NORA BARRY FISCHER, DISTRICT JUDGE.

I. INTRODUCTION

Maria Soto (“Plaintiff”), brings this action pursuant to 42 U.S.C. § 405(g), seeking review of the final determination of the Commissioner of Social Security (“Commissioner” or “Defendant”) denying her applications for disability insurance benefits (“DIB”) and supplemental security income (“SSI”) under Titles II and XVI of the Social Security Act, 42 U.S.C. § 401, et seq. and § 1381 et seq. This matter comes before the Court on cross-motions for summary judgment pursuant to Rule 56(c) of the Federal Rules of Civil Procedure. (ECF. Nos. 9, 11). The record has been developed at the administrative level. (ECF No. 7).[1] For the following reasons, Plaintiff’s Motion for Summary Judgment (ECF No. 9) is granted, in part, and denied, in part, and Defendant’s Motion for Summary Judgment (ECF No. 11) is denied.

II. PROCEDURAL HISTORY

Plaintiff filed her applications on June 30, 2010 and January 18, 2011, claiming disability since April 15, 2010 due to back problems, thyroidism, high blood pressure, and high cholesterol. (R. at 168-177, 191).

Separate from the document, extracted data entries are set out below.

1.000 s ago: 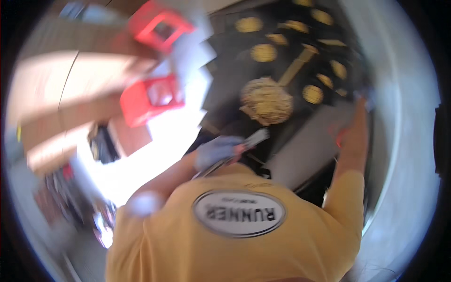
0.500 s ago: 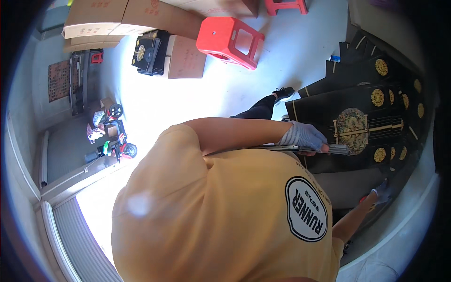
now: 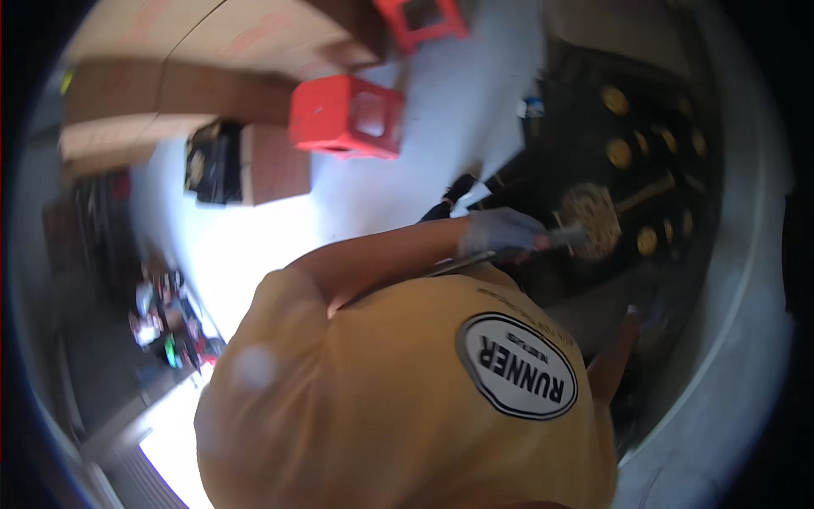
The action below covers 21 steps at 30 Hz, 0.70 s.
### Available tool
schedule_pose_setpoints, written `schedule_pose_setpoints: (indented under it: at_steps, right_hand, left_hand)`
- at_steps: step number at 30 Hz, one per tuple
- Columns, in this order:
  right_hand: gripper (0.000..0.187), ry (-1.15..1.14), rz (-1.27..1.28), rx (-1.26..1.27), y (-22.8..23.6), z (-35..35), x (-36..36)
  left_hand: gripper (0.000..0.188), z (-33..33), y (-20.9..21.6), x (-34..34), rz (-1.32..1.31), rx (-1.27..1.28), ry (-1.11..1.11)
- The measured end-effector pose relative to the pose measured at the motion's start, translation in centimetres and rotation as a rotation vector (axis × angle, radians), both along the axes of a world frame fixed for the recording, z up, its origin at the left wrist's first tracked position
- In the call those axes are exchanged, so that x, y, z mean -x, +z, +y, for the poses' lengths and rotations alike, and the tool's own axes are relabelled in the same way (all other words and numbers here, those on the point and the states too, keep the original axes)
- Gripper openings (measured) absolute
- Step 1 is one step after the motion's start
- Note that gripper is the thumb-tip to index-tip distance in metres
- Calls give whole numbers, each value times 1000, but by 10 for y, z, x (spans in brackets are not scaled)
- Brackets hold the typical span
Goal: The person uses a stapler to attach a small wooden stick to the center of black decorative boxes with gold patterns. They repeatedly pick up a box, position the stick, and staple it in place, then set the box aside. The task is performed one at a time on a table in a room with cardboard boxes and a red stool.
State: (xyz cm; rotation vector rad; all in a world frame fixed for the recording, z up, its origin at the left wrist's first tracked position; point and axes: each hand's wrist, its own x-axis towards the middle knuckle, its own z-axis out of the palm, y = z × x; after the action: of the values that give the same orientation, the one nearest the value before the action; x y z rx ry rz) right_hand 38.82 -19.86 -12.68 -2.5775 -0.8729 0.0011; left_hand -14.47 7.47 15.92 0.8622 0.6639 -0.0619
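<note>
since half a second ago the view has swung, and the black panel (image 3: 644,170) with gold ornaments now sits upper right. the gloved left hand (image 3: 500,231) has its fingers closed on a thin tool (image 3: 560,239), its tip touching the round gold ornament (image 3: 589,216). the right hand is out of view. a red stool (image 3: 343,117) stands on the floor beside cardboard boxes (image 3: 170,93).

I count two red plastic stools: one (image 3: 346,116) near the middle, one (image 3: 421,20) at the top edge. On the black panel (image 3: 585,110) I make out five small round gold ornaments, for instance one (image 3: 619,153), plus one large round gold medallion (image 3: 591,219). Cardboard boxes: blur hides the exact number.
</note>
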Motion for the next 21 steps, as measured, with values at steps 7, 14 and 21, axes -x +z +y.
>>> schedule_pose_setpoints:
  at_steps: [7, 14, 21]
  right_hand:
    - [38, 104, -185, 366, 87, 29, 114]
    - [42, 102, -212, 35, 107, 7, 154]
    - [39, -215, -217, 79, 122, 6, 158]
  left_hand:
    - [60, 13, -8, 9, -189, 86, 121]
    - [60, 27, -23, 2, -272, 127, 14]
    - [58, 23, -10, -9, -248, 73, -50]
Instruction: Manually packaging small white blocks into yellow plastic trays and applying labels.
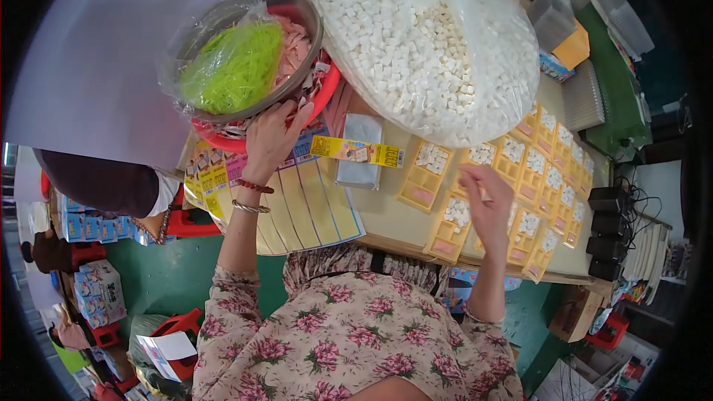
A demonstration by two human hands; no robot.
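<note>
My left hand (271, 137) reaches to the near rim of a steel bowl (306, 18), its fingers stretched out and the thumb apart. In the bowl lie a clear bag of bright green strips (230, 67) and some pink pieces (295, 48). A red basin (327, 89) sits beneath it. My right hand (490, 204) is over the yellow compartment trays (443, 249), fingers curled in a pinch; what they hold, if anything, is too small to make out. Several trays carry small white cubes (457, 212) and a pink piece.
A big clear bag of white cubes (431, 52) fills the table's far side. Printed yellow sheets (297, 215) lie left of a stack of clear sleeves (360, 171) with a yellow printed strip (356, 151) on top. Black adapters (605, 226) stand at the right edge.
</note>
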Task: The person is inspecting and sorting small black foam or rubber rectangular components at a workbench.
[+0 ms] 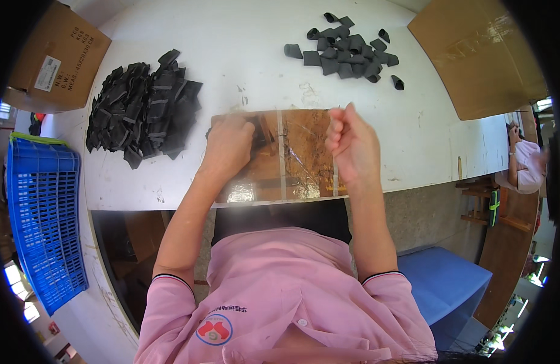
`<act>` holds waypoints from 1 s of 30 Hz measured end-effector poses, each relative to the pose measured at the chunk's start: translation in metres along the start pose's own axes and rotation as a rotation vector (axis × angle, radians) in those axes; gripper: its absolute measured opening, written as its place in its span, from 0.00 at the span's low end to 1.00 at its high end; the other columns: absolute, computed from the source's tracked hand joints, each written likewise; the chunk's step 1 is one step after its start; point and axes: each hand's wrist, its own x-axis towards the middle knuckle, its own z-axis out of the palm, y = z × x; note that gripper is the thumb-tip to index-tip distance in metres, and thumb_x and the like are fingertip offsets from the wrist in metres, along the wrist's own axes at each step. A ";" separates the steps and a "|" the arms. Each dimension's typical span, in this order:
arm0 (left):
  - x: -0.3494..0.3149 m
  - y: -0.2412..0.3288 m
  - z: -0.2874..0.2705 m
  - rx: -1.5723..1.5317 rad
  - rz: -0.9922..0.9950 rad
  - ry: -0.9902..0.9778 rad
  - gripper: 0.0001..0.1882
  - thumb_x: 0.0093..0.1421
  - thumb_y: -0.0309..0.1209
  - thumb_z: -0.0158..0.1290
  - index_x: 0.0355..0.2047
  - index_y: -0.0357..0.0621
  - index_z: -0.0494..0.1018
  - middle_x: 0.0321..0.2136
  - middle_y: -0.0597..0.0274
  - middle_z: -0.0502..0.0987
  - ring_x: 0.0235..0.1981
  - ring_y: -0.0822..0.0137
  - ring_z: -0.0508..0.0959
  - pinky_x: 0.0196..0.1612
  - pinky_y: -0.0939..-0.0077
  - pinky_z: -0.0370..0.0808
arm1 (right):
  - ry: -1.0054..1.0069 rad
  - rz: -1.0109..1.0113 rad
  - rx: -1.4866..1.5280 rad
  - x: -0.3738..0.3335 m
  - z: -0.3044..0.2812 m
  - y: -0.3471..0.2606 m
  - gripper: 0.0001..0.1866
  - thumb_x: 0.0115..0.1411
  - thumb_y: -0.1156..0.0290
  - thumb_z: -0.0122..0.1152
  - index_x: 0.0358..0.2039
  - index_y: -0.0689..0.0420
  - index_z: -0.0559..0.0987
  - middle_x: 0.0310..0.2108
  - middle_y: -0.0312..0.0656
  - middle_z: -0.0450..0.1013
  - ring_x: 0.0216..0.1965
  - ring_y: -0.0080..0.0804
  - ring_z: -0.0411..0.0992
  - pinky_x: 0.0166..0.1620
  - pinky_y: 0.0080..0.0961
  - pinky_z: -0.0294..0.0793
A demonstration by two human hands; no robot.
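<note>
On a brown, tape-covered board [310,158] at the table's front edge, my left hand [228,145] rests with its fingers bent and closed on a black fabric piece [260,134]. Part of that piece is hidden under the hand. My right hand [357,145] is raised over the board's right end, its fingers loosely curled and the thumb pointing up. Nothing shows between those fingers. Beyond my left hand lies a large heap of flat black fabric pieces [125,112]. Small dark tube-like fabric loops [352,48] are scattered at the far right.
Cardboard boxes stand at the far left [55,48] and far right [480,57] of the white table [243,54]. A blue plastic crate [46,218] is at the left. A blue stool [444,282] stands at my right. Another person [527,164] sits farther right.
</note>
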 end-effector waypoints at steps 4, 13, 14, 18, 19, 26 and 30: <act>0.004 0.000 -0.004 -0.041 -0.069 -0.031 0.04 0.44 0.21 0.52 0.24 0.38 0.70 0.23 0.54 0.72 0.26 0.55 0.72 0.28 0.68 0.69 | -0.022 0.064 -0.274 -0.026 -0.003 0.024 0.15 0.58 0.62 0.50 0.25 0.62 0.75 0.16 0.30 0.64 0.16 0.15 0.58 0.20 0.12 0.58; -0.017 0.019 -0.048 -1.337 -0.662 0.130 0.03 0.50 0.23 0.54 0.24 0.36 0.72 0.17 0.63 0.73 0.15 0.78 0.71 0.17 0.90 0.66 | -0.232 -0.428 -0.972 -0.068 0.034 0.025 0.05 0.53 0.74 0.55 0.24 0.62 0.74 0.14 0.37 0.65 0.17 0.24 0.63 0.20 0.18 0.60; -0.020 0.028 -0.053 -1.451 -0.665 0.129 0.03 0.50 0.24 0.54 0.25 0.36 0.73 0.18 0.63 0.74 0.16 0.77 0.71 0.18 0.88 0.66 | -0.282 -0.562 -1.035 -0.069 0.035 0.023 0.04 0.49 0.75 0.58 0.26 0.62 0.74 0.18 0.40 0.66 0.18 0.26 0.65 0.20 0.19 0.63; -0.032 0.057 -0.061 -1.659 -0.571 0.102 0.03 0.50 0.22 0.54 0.27 0.37 0.74 0.20 0.63 0.75 0.19 0.77 0.73 0.21 0.86 0.69 | -0.306 -0.774 -0.982 -0.075 0.051 0.022 0.11 0.45 0.76 0.63 0.30 0.62 0.74 0.24 0.41 0.67 0.21 0.29 0.69 0.21 0.21 0.69; -0.033 0.064 -0.062 -1.684 -0.506 0.122 0.03 0.50 0.21 0.53 0.27 0.37 0.74 0.20 0.63 0.75 0.20 0.78 0.73 0.22 0.85 0.69 | -0.306 -0.776 -0.985 -0.077 0.051 0.022 0.11 0.45 0.76 0.63 0.30 0.62 0.74 0.24 0.41 0.67 0.21 0.29 0.69 0.21 0.21 0.69; -0.034 0.088 -0.060 -0.919 -0.472 0.309 0.02 0.49 0.21 0.53 0.24 0.37 0.71 0.19 0.64 0.75 0.21 0.78 0.73 0.24 0.86 0.70 | -0.250 -1.121 -1.188 -0.073 0.047 0.023 0.09 0.42 0.79 0.60 0.28 0.62 0.74 0.23 0.41 0.67 0.19 0.32 0.67 0.19 0.23 0.66; -0.033 0.102 -0.049 -0.911 -0.584 0.571 0.05 0.48 0.22 0.52 0.27 0.39 0.69 0.20 0.64 0.74 0.17 0.79 0.71 0.19 0.85 0.67 | -0.084 -1.156 -1.251 -0.070 0.051 0.030 0.10 0.39 0.82 0.57 0.27 0.61 0.74 0.22 0.41 0.66 0.19 0.33 0.66 0.19 0.25 0.66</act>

Her applications were denied (R. at 67-76), and she requested a hearing before an administrative law judge (“ALJ”). (R. at 77-78). A hearing was held on August 17, 2012, during which Plaintiff appeared and testified, and George Starosta, an impartial vocational expert, also appeared and testified. (R. at 29-52). On August 28, 2012, the ALJ issued a written decision denying benefits. (R. at 16-25). Plaintiff’s request for review by the Appeals Council was denied (R. at 1-8), rendering the Commissioner’s decision final under 42 U.S.C. § 405(g). She filed her complaint challenging the ALJ’s decision on January 21, 2014 (ECF No. 3), and the parties subsequently filed cross-motions for summary judgment. (ECF Nos. 9, 11). Accordingly, the matter has been fully briefed and is ripe for disposition.

III. BACKGROUND

A. General Background

Plaintiff was forty-five years old on the alleged disability onset date. (R. a 24). She was a high school graduate, and had past relevant work experience as a cashier and kitchen helper at a restaurant at Disney World. (R. at 24, 191). On February 18, 2011, Plaintiff completed a Function Report on a form supplied by the Commissioner. (R. at 198-205). Plaintiff reported that she was independent in her personal care, able to prepare meals, and able to perform household chores except when experiencing back pain. (R. at 198-200). Plaintiff further reported that she watched television, visited with others in her home once a week, regularly attended church and doctor’s appointments, and shopped for groceries. (R. at 202). Plaintiff described her ability to follow instructions and get along with authority figures as “very well, ” and she was able to handle stress “with God[’s] help.” (R. at 203-204).

B. MedicalBackground[2]

On February 15, 2011, Plaintiff sought mental health treatment at Safe Harbor Behavioral Health. (R. at 308). She reported suffering from depression for a “few weeks” due to her physical health problems. (R. at 308). She complained of trouble sleeping, self-isolation, frequent crying and racing thoughts. (R. at 308). Plaintiff stated that she occasionally heard voices commenting on her mood, but denied having command hallucinations. (R. at 308). Upon mental status examination, Plaintiff was fully oriented, cooperative, and alert, maintained adequate eye contact and displayed adequate hygiene. (R. at 311). Her speech was soft and spontaneous, her affect was appropriate, and her thought processes were organized and relevant. (R. at 311). Plaintiff had some minor memory problems, but she had average intellect, and her insight and judgment were “good.” (R. at 311). Plaintiff was assessed with unspecified episodic mood disorder and assessed with a Global Assessment of Functioning (“GAF”) score of 50.[3] (R. at 312).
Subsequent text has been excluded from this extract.